Six Easy Ways to Improve Your Animal’s Health

Six Easy Ways to Improve Your Animal’s Health

A few simple steps are all that are needed to improve your animal’s health and wellbeing. Making these changes may help your pet to live a longer, happier life. 

Feed your animal a good quality diet without byproducts, animal digest, animal fat, poultry fat, soybean meal, and chemical preservatives. By rotating foods every three to six months, you improve nutrition and minimize food intolerances.  Making diet changes gradually will allow your animal’s digestive system to adjust to a new diet without upset. If you want to prepare your animal’s food, be sure your recipe is balanced.
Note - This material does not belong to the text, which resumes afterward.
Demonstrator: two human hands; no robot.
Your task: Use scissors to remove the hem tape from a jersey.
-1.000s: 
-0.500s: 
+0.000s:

Honest Kitchen and Sojos make premixes (everything except the meat) as well as complete meals which you rehydrate at home.  Protect your animal by being aware of food and treat recalls.  You can sign up for recall emails at https://www.dogfoodadvisor.com/dog-food-recall-alerts/

Make sure your animal always has access to clean, fresh water. Water bowls should be made of glass or stainless steel and should be washed at least weekly. (Plastic bowls are not recommended. Chemicals from the plastic can leach into your pet’s water or food and some animals can develop contact reactions or infections on the muzzle.) If you put medicines or other substances in your animal’s only water source, you run the risk that your pet will not drink all the water it needs. Put any medications in a second water bowl placed by the regular water bowl. A water filter that removes chemicals, pesticides, lead, and drugs will improve the water your animal consumes.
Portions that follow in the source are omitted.